Arkamda sadece kafa karışıklığı yaşayan ve morali bozulan bir adam bırakmıştım şimdi.

"Hey!"
Peşimden geleceği sırada dişlerimi sıktım ve yumruk yaptım istemsizce, sonunda yanıma ulaştığında tenime dokunmasına izin vermedim. Benim tenime, benden izinsiz...
"Dokunma bana!"
Sesim bütün sokağı inlettiğinde ve gözlerimi açıp nefes nefese ona baktığımda parlayan gözlerinin bana hayal kırıklığı, özellikle merakla baktığını gördüm. Sesime karşı önüne dönen tüm kalabalık tekrar bize bakmıştı ve daha fazla odak noktası olmak istemeyerek koşar adımlarla ayrıldım oradan. Ne zaman bunu Minho'nun yaptığını düşünsem, ne zaman tenime dokunduğunu hissedecek olsam sinirim daha çok yükseliyordu. Bu ihaneti ne zaman en güvendiğim kişiden yediğimi hatırlasam bu o kadar da çok canımı yakıyordu, hem üzgün hem kızgındım ona.

Rahat bir şekilde sıramda otururken ara sıra gözüm Minho'ya kayıyordu, mutsuz bir şekilde dudağını bükmüş sırasını karalıyordu avucunu yanağına yaslamışken.
"Bana ne ki.."
İç çekerek yerimden kalktığımda ve koridora yürüdüğümde onun artık peşimden gelmediğini gördüm.
"Sonunda bıraktın peşimi."
Yüzüm tiksinç bir ifadeye bürünürken ve sesim de memnuniyetsiz çıkarken açıkçası kalbimde farklı şeyler duyuyordum, ona dışımdan sert davranıp kızgınlığımın acısını çıkarmaya çalışıyor gibiydim. Gerçekten o çocuğa bu kadar kısa zamanda mı güvenmiştim de o olduğuna inanmıştım şimdi? Ama bu da bir ihtimaldi, bunu halletmessem kelebek etkisi yaratabilirdi.

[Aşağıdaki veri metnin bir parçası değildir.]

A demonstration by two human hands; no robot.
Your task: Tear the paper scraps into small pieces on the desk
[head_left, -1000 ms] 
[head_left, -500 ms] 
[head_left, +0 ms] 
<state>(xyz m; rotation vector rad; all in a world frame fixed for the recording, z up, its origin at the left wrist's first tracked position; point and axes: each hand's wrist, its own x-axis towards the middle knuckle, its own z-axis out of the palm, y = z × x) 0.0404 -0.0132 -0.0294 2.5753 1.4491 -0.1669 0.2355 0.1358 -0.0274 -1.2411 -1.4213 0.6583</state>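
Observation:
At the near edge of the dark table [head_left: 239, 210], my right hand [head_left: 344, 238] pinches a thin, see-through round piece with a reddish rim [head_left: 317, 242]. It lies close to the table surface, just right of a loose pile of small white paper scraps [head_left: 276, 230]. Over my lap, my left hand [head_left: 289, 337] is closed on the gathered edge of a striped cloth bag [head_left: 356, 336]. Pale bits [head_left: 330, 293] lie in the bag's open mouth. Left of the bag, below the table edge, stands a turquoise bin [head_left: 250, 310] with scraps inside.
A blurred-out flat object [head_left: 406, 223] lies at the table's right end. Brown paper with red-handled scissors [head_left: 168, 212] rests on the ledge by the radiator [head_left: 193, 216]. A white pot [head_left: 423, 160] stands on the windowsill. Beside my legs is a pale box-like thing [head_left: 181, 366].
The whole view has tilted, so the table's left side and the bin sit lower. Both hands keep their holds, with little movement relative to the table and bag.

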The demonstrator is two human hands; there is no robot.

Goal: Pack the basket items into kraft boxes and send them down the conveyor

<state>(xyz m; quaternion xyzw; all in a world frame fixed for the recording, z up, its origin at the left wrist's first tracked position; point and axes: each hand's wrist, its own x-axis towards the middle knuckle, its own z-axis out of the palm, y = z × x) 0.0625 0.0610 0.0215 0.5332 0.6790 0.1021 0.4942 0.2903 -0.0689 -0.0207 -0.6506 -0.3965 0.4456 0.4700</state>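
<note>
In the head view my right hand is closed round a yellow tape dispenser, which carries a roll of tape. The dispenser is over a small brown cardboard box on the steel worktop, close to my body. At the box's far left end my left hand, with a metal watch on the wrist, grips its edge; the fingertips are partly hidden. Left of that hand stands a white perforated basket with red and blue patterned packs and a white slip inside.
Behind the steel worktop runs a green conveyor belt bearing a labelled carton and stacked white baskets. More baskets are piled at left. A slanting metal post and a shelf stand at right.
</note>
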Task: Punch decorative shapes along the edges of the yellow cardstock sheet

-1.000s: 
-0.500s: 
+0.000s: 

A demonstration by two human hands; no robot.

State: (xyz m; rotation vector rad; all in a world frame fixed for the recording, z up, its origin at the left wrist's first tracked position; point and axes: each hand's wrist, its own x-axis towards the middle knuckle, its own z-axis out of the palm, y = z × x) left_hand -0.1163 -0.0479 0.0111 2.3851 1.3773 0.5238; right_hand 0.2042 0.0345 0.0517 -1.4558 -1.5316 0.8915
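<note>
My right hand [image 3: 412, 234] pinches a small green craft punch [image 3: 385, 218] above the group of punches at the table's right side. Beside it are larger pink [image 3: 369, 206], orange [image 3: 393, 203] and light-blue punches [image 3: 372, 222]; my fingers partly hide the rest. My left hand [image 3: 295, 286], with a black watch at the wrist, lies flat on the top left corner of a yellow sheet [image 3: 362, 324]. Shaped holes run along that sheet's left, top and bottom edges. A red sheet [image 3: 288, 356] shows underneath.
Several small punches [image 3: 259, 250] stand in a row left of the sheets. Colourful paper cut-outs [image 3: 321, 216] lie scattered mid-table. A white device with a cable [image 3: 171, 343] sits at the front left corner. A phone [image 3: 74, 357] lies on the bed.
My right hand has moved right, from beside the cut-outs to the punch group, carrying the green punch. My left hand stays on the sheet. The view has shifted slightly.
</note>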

Üç adamın soluğunu duyduğumda onlara döndüm sırtımı duvara yaslayıp.
"Duydun mu Jisung?"
"Neyi?"
Gözüm Minho'daydı, ona bakıyordum gözlerimi kısarak sert bir şekilde. O günün akşamı, katil olmaya sustuğum günün akşamı gibi yapıyordu. Yine aynısını yapıyordu, bir kere bile dönüp bakmıyordu etrafına!
"Okul erken bitecek, iki ders sonra eve gidiyoruz."
"Nedenmiş o?"
Kaşlarım çatılmıştı ve ilgim Eun-Ho'ya kaymıştı dediğini duyunca, sonunda çekmiştim tehditkar bakışlarımı ondan.
"Hocalar söyledi. Salıyorlar bugün."
"Ne güzel."
"Yalnız, Minho'yla sıkıntın ne? Ona sabah çıkışmışsın.."
"Onunla benim aramda."
"Üzülmüştür, o kadar sert olmana gerek var mıydı?"
"Vardı Eun-Ho. Haketti.."
Bıkkınlıkla söylediğim şeye karşı artık soru sormayı bırakmış ve susmuştu, ya sabır çekip tam sol tarafına döndüğümde sıçradım yerimden.
Daha demin masada oturan adam yanıma gelmiş sinirli olduğunu düşündüğü bakışlarla dibimde duruyordu.
"Ananı-! Aklım gitti ya ne yapıyorsun!?"
"Derdin ne lan senin?"
Mahalle kekosu havasında direkt olaya dalınca diyecek bir şey bulamadım.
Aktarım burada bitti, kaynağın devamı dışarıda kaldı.